Give back each line of the listing below that contains the string "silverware".
......
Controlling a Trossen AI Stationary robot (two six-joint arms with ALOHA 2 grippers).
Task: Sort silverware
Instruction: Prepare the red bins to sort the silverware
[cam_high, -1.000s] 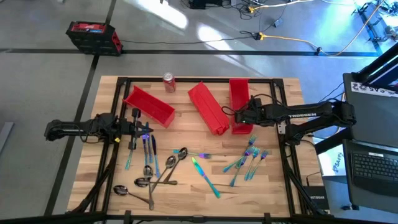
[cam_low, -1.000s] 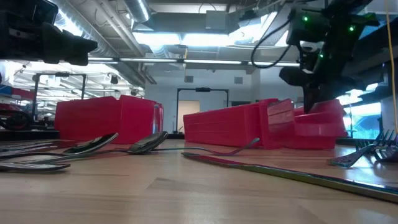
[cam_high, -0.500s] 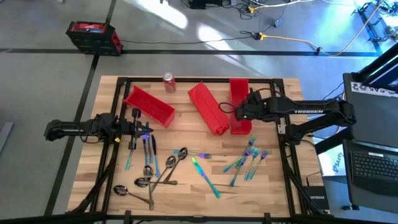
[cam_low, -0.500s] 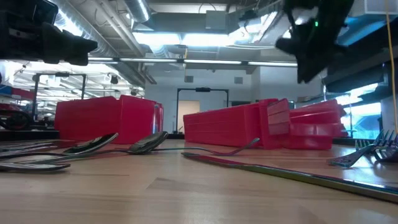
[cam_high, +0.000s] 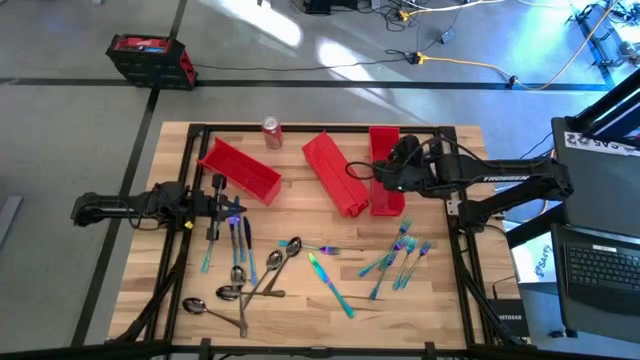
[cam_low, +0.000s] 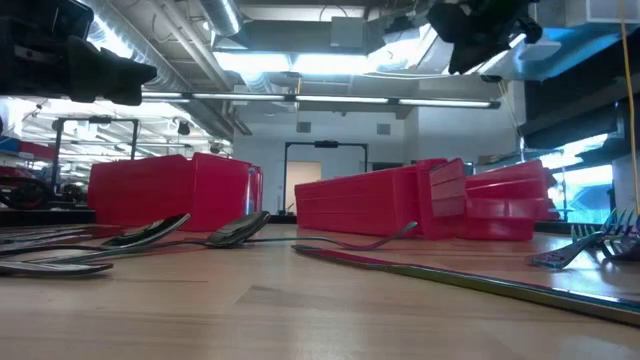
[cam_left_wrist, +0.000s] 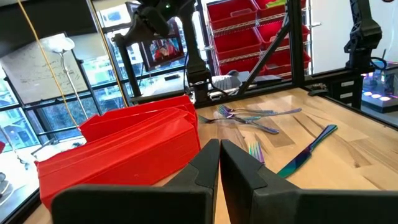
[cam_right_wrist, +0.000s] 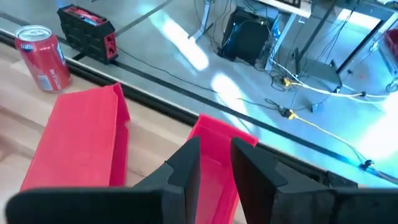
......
* [Output of the task]
Task: Sort silverware
Instruction: Prepare the red bins to sort the silverware

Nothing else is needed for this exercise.